At another point, an excited Watt enthusiastically strums an acoustic guitar while he explains John’s process in voiceover. “I asked Elton how does he write songs,” Watt says. “He sits and read a lyric, he sees a movie scene in his head and then he scores the movie.” Knowing that John also reveres rock originator Little Richard, Watt says he surmised that if the piano man saw a lyric about the “Tutti Frutti” star he was going to “feel rock n’ roll,” which resulted in the appropriately flamboyant “Little Richard’s Bible.”
One of the revelations is hearing Taupin say that he was more than open to allowing Carlile to participate in tweaking lyrics in a new spin on the two mens’ decades-long creative partnership. The film also features footage of Red Hot Chili Peppers drummer Chad Smith rocking out in the studio during the 20-day blitz of writing and recording. According to a release, the half hour’s worth of footage was culled from thousands of hours of raw tape.
In a testament to the pleasure and pain of the sessions, we see Carlile and John repeatedly praise each other’s talents, as well as the 78-year-old singer tear up and toss lyric sheets after losing his cool while trying to figure out how to harmonized with Carlile on her song “Swing For the Fences.”

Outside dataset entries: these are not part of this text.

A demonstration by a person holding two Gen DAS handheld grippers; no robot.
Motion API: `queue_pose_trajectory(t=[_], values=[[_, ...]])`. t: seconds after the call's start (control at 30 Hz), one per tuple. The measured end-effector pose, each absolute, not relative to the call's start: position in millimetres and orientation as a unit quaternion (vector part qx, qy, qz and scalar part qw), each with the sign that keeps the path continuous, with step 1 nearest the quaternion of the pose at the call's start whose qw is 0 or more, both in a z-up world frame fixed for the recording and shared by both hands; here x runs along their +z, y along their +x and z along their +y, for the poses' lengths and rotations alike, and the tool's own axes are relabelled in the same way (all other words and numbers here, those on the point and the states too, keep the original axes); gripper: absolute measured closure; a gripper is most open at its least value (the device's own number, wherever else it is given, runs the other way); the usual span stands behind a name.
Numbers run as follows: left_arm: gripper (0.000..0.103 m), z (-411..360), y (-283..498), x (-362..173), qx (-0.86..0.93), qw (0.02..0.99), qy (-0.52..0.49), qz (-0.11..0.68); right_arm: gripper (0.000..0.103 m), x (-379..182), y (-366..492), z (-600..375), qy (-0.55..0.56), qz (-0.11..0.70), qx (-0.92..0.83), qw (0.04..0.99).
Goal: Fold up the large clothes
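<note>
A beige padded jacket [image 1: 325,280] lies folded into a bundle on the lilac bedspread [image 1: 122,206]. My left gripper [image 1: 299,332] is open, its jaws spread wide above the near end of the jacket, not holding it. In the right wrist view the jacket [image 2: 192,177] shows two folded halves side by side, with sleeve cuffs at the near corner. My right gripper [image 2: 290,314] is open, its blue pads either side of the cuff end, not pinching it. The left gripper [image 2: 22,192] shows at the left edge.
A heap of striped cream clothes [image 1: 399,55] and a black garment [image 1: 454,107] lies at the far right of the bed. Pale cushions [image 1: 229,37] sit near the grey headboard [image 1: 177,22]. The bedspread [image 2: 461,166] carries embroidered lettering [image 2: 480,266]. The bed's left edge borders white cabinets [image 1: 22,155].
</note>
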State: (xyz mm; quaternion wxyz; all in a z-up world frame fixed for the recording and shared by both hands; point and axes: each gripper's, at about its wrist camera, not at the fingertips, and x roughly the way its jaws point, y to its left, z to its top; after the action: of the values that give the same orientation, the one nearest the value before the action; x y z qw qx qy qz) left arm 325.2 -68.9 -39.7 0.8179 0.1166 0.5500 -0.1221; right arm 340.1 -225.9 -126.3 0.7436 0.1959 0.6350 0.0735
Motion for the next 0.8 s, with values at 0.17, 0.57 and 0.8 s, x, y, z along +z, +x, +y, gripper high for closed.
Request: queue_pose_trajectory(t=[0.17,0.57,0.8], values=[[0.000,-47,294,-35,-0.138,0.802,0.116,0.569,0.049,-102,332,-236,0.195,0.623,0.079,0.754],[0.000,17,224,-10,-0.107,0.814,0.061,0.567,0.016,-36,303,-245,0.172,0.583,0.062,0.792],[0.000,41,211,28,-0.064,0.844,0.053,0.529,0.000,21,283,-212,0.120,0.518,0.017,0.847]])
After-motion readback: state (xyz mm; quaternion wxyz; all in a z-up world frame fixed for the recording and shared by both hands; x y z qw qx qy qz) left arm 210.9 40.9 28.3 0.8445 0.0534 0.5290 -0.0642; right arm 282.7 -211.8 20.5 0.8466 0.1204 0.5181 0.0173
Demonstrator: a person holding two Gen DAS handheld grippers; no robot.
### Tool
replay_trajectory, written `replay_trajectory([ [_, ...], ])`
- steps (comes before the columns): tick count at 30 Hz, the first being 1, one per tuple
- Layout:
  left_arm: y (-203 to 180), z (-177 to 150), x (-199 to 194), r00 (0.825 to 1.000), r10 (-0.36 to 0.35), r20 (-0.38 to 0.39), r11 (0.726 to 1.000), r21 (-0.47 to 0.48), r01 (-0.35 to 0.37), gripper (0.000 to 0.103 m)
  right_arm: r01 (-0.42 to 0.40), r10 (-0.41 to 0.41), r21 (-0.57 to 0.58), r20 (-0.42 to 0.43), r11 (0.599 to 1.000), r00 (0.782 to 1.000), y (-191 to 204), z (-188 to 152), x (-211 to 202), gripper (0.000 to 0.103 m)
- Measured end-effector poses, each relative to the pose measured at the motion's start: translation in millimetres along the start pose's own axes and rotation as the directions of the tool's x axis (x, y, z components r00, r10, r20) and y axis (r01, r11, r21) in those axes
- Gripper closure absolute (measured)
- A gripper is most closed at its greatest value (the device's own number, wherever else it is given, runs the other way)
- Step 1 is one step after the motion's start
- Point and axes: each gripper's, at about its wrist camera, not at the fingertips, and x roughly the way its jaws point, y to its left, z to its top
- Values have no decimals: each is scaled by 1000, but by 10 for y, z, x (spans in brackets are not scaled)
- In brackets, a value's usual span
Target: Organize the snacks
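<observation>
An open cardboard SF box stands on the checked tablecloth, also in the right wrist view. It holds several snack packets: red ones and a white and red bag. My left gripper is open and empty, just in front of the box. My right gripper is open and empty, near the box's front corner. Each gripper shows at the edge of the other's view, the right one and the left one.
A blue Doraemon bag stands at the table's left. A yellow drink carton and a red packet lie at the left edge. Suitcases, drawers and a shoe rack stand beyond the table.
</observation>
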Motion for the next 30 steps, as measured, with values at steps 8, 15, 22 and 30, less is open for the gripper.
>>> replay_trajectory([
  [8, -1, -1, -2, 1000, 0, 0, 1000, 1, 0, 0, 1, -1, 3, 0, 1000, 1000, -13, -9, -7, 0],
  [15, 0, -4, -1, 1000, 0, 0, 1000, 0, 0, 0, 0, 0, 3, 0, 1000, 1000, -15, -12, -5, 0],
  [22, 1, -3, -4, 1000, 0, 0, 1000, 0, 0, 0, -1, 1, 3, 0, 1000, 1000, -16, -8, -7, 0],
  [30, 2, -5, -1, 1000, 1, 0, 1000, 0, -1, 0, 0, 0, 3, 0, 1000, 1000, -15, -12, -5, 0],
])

At another point, John gets emotional after laying down his parts on the Carlile-penned ballad “Someone to Belong To,” a track she wrote to honor John’s 30-year relationship with husband/ manager David Furnish. He also flat-out breaks down in tears while recording the emotional “When This Old World Is Done With Me,” a Taupin-written weeper about the passage of time that that gets him when he hits the line, “When this old world is done with me/ When I close my eyes/ Release me like an ocean wave.”
“Pretty f–king great album, huh?” Watt tells John near the end of the doc as Elton recalls how depressed and despondent he was when the project began. “I feel like my heart’s attached to your heart,” Watt says, patting John on the shoulder and then hopping up to dance along to a mix of one of the songs.
Who Believes in Angels?: Stories From the Edge of Creation is available to stream for free on YouTube now. In addition to the short, fans can also read a song-by-song breakdown of the new album by the two singers, watch their recent performance on SNL, check out the one-hour concert An Evening With Elton John and Brandi Carlile on Paramount+ and hear the duo’s song “Never Too Late” from the Disney+ doc Elton John: Never Too Late.
Check out the YouTube short below.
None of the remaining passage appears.